BEGIN The records

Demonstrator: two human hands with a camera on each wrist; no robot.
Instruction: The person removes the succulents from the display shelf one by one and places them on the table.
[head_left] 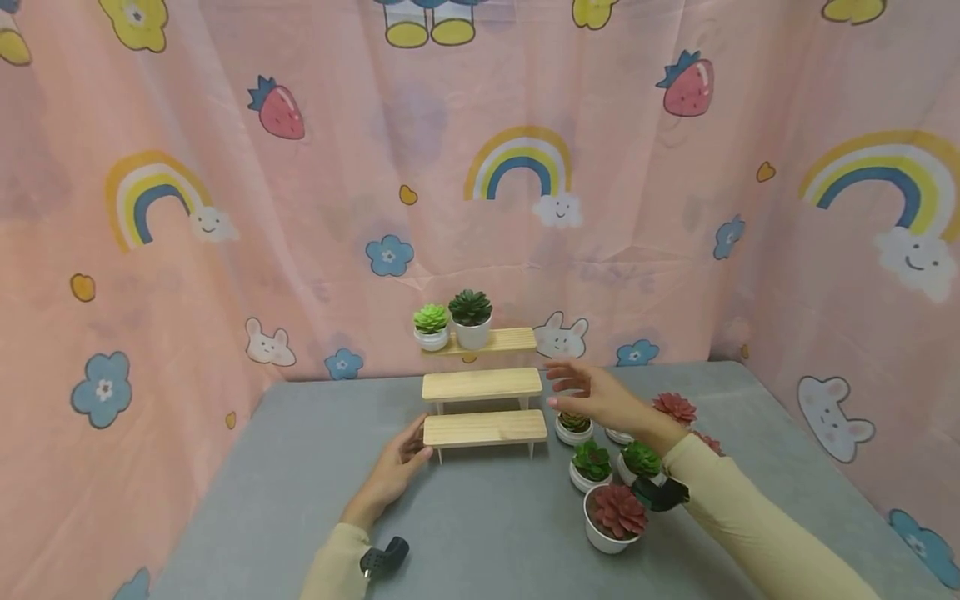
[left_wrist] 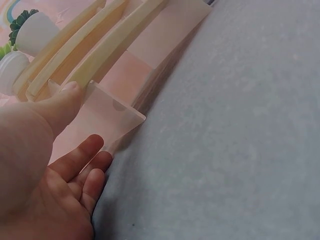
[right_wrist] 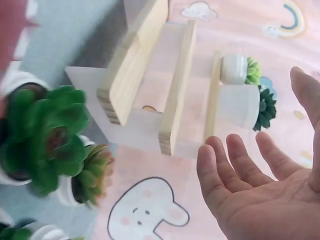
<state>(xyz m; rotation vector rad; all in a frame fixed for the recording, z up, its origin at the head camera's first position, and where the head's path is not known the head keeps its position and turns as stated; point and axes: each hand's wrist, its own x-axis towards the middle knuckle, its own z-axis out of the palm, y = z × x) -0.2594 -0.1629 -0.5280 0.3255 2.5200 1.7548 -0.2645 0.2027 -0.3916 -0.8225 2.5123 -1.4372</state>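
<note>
A person's right hand (head_left: 588, 396) hovers, empty and with fingers spread, near the right end of a three-tiered wooden stand (head_left: 482, 383) on a grey table (head_left: 300, 500), while the left hand (head_left: 393, 468) rests its thumb on the left end of the lowest shelf (head_left: 484, 428); whether it grips the stand cannot be told. On the top tier, toward the left, a light-green succulent (head_left: 431, 321) and a dark-green succulent (head_left: 471, 308) stand side by side in white pots. Right of the stand, more potted plants crowd together: an orange-tinged succulent (right_wrist: 95, 172) just beneath the right hand, a green succulent (head_left: 592, 461) near it, and a red succulent (head_left: 618, 511) in front. The right hand and sleeve (head_left: 765, 517), with a black wrist device (head_left: 663, 493), partly block the head camera's view of the cluster. A pink patterned curtain (head_left: 337, 167) hangs behind.
</note>
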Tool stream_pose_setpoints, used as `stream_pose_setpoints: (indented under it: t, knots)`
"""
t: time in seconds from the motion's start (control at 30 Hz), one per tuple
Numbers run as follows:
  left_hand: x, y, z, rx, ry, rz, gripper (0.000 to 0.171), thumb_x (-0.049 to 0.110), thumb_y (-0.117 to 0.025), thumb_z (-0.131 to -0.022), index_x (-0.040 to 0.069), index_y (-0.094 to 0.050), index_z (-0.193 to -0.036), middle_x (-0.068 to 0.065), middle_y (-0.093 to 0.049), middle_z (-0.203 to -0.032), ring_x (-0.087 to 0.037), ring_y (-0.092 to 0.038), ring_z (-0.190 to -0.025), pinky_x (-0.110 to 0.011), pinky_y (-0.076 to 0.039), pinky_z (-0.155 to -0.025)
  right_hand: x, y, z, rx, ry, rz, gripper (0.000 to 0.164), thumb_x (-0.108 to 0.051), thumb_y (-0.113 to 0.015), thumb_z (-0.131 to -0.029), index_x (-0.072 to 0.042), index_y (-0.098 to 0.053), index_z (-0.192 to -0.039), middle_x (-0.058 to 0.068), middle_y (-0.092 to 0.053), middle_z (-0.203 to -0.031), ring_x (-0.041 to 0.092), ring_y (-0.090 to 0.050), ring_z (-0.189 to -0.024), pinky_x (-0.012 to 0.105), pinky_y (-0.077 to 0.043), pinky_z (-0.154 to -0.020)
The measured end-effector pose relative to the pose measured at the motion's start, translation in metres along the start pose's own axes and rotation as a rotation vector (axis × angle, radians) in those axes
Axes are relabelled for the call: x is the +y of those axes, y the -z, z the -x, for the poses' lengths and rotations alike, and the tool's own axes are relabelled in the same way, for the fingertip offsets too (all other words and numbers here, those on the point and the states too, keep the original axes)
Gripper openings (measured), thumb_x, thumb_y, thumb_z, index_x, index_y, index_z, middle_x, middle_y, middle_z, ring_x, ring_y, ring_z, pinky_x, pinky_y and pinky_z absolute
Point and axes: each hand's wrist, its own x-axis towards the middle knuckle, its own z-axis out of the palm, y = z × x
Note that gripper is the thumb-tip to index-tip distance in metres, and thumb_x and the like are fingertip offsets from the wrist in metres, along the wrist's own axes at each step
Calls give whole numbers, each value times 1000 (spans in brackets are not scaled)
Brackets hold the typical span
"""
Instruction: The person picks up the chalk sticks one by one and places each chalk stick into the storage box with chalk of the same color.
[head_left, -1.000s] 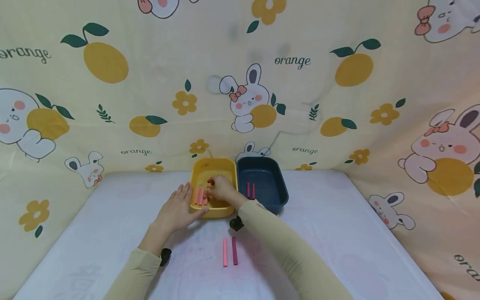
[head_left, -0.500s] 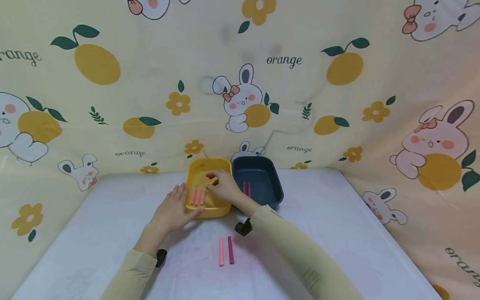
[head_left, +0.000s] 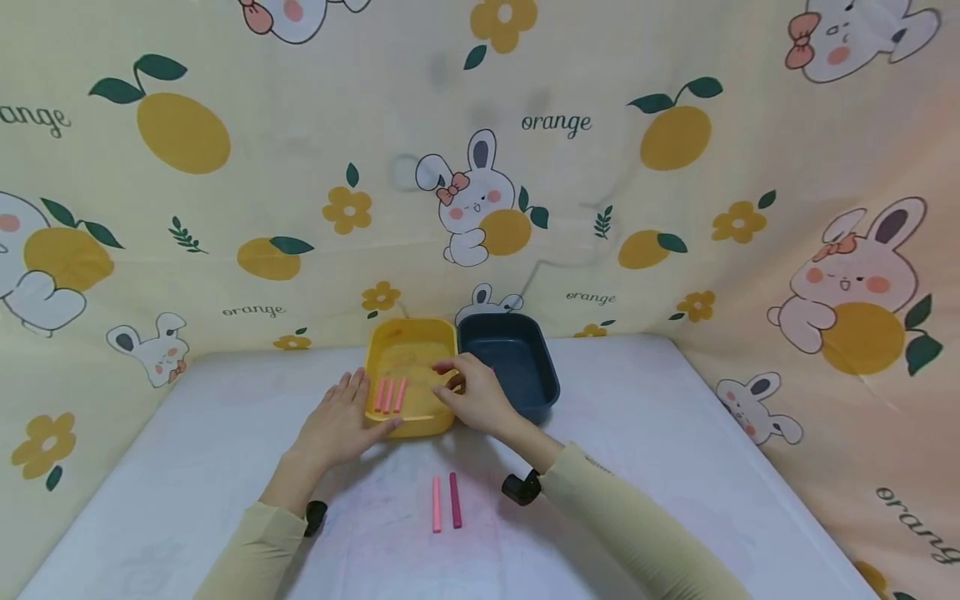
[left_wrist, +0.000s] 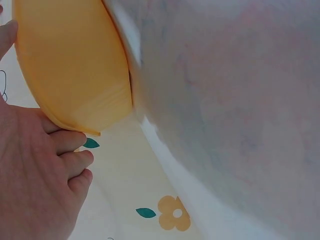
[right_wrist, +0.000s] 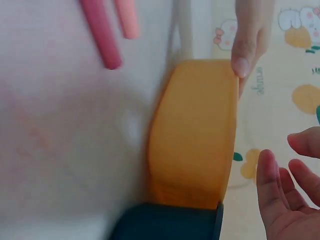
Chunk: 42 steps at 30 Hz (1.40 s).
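Note:
In the head view a yellow plastic box point(head_left: 420, 427) stands at the back of the table. Inside, three light pink sticks point(head_left: 387, 397) lie side by side near its front left. My left hand point(head_left: 335, 427) rests at that box's front left corner, fingers straight along the left side and thumb on the front rim. My right hand point(head_left: 480, 402) hovers over the box's right side. Its thumb and fingers point(right_wrist: 270, 182) stand apart with nothing between them in the right wrist view. A dark blue box point(head_left: 528, 354) adjoins on the right, partly hidden by this hand.
On the white table, nearer the person, lie a light pink stick point(head_left: 437, 504) and a dark magenta stick point(head_left: 455, 501). A cream cloth point(head_left: 300, 150) printed with rabbits and oranges hangs behind the boxes and along the sides.
My right hand has left the pink sticks in the yellow box and moved right, its fingers parted. It now covers the magenta sticks seen in the blue box. My left hand stays at the corner.

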Motion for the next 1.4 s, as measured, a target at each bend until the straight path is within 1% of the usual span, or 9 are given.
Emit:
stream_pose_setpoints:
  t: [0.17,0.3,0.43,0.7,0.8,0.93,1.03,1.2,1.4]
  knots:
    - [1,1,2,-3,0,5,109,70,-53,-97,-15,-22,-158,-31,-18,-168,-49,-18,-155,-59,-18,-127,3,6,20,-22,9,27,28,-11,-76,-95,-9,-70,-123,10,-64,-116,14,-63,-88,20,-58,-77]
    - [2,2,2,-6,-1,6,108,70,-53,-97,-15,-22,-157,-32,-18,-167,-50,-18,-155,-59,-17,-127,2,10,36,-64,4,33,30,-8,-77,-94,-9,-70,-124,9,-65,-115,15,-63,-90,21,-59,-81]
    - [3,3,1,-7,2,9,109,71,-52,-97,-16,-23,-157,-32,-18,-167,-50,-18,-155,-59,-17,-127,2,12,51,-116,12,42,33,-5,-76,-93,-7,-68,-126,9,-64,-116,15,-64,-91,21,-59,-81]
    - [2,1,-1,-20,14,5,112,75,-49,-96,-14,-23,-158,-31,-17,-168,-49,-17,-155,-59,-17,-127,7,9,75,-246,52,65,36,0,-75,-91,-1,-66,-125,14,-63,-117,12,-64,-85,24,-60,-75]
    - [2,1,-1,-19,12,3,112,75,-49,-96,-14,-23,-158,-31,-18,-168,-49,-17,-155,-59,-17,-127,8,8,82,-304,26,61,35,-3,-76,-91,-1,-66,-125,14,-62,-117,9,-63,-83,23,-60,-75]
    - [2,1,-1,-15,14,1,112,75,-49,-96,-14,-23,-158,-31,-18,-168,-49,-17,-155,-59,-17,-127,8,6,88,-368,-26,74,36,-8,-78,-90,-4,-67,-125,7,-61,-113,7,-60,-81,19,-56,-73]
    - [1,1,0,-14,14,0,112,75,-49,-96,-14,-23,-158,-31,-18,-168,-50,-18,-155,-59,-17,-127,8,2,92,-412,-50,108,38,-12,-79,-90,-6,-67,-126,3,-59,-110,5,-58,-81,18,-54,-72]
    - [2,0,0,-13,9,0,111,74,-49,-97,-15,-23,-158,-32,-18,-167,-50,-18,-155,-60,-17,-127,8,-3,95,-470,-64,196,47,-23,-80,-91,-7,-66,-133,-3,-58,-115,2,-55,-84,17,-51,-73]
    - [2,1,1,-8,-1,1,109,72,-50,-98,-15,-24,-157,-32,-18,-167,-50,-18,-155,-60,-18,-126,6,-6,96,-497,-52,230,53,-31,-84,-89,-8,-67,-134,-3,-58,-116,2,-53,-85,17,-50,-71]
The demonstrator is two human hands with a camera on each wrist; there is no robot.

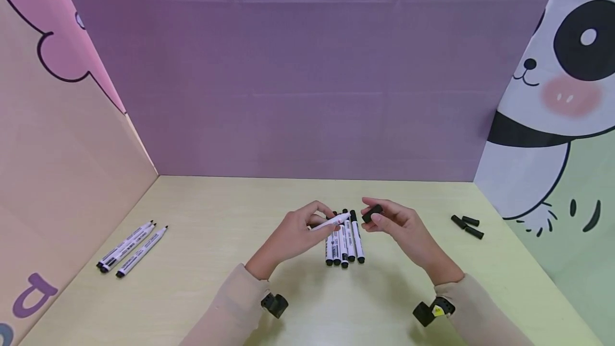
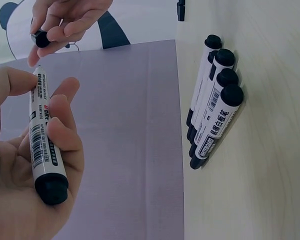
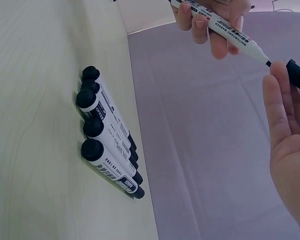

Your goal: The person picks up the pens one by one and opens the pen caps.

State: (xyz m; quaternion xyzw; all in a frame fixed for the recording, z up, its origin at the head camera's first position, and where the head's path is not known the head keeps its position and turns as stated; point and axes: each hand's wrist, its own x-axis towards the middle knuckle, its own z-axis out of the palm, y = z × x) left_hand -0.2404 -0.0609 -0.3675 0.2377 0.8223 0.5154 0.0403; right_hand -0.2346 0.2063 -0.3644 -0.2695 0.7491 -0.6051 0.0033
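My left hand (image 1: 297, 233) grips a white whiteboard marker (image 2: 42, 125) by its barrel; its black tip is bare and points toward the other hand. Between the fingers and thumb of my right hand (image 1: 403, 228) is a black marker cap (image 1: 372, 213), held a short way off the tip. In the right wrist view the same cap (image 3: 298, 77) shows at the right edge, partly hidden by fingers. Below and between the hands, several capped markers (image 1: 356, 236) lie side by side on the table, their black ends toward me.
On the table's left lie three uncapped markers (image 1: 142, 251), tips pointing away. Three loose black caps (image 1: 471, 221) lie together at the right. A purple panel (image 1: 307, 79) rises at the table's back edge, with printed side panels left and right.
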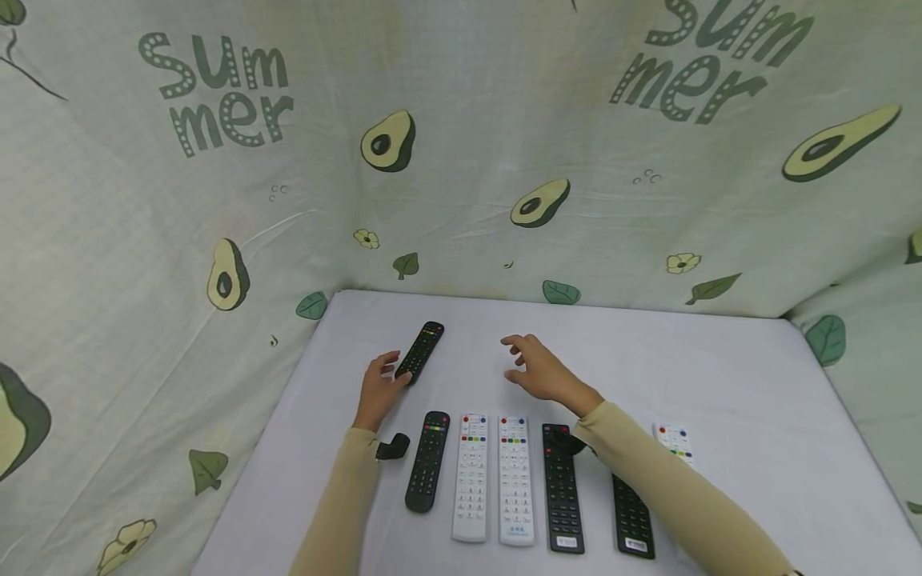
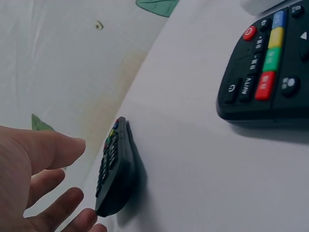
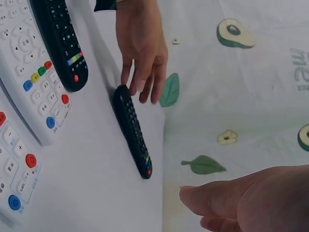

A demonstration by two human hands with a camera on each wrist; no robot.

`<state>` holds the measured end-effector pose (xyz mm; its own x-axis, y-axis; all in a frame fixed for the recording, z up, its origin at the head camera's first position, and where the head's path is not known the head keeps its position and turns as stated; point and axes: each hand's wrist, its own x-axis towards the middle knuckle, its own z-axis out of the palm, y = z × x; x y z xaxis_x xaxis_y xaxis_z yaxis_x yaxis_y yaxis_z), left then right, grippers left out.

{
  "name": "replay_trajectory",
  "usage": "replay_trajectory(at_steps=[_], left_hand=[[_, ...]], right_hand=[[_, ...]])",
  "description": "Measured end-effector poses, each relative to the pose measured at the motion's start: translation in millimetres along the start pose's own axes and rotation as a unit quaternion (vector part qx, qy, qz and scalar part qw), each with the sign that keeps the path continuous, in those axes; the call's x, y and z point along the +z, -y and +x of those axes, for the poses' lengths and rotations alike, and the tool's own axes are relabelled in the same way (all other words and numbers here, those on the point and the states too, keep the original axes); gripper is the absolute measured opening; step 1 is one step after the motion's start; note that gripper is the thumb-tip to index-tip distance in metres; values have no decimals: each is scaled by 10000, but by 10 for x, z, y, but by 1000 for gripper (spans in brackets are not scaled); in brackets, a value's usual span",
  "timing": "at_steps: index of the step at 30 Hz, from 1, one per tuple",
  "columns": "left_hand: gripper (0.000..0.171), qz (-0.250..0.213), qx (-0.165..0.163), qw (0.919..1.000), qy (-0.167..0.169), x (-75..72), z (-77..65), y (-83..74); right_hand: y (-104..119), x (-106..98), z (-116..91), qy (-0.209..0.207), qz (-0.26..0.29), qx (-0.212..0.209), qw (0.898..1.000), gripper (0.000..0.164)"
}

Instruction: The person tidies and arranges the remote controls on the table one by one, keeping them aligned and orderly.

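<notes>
A black remote control (image 1: 425, 346) lies at a slant near the far left edge of the white table. My left hand (image 1: 379, 392) is right beside its near end, fingers spread and loosely bent. In the left wrist view the fingertips come close to the end of that remote (image 2: 116, 169); whether they touch it I cannot tell. Over the table to the right hovers my right hand (image 1: 540, 370), relaxed and holding nothing. The right wrist view shows its thumb (image 3: 212, 195) well apart from the remote (image 3: 131, 130).
Closer to me stand several remotes in a row: a black one (image 1: 427, 462), two white ones (image 1: 471, 488) (image 1: 516, 488), then black ones (image 1: 563, 492) (image 1: 634, 520). Another white remote (image 1: 673, 440) is partly hidden by my right sleeve (image 1: 670, 488). Avocado-printed cloth (image 1: 461, 256) hangs behind the table.
</notes>
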<state>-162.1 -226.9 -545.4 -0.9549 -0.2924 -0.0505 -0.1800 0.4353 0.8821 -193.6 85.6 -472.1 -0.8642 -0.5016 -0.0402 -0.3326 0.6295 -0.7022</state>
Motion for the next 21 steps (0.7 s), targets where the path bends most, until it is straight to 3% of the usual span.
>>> replay_trajectory(at_steps=[12, 21], left_hand=[[58, -50, -125, 9999, -75, 102, 12, 102], [62, 104, -221, 9996, -139, 109, 66, 81]], right_hand=[[-74, 201, 391, 159, 553, 514, 9970, 52], [-81, 331, 566, 240, 542, 627, 9963, 51]])
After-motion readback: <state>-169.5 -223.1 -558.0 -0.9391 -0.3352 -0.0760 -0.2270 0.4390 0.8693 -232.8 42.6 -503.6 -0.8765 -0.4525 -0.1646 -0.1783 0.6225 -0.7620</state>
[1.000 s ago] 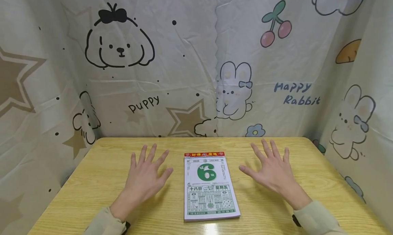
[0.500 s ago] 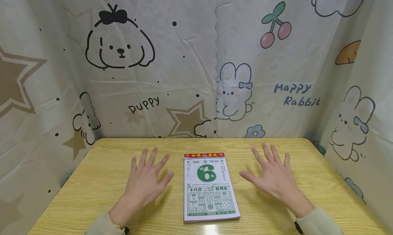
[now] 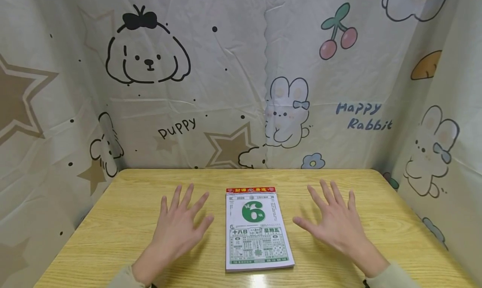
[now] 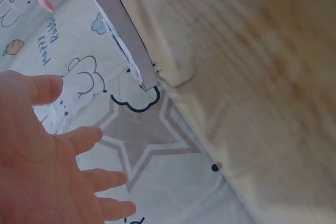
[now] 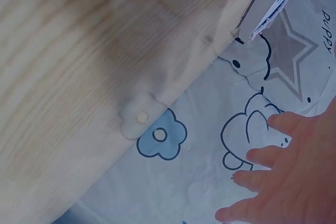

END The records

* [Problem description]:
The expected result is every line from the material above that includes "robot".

* [Result of this task]:
Demonstrator: two human hands with a camera on each wrist; no robot.
The demonstrator is two human hands with a camera on each wrist; there is no robot.
A demonstration by two human hands with a camera on each wrist; no robot.

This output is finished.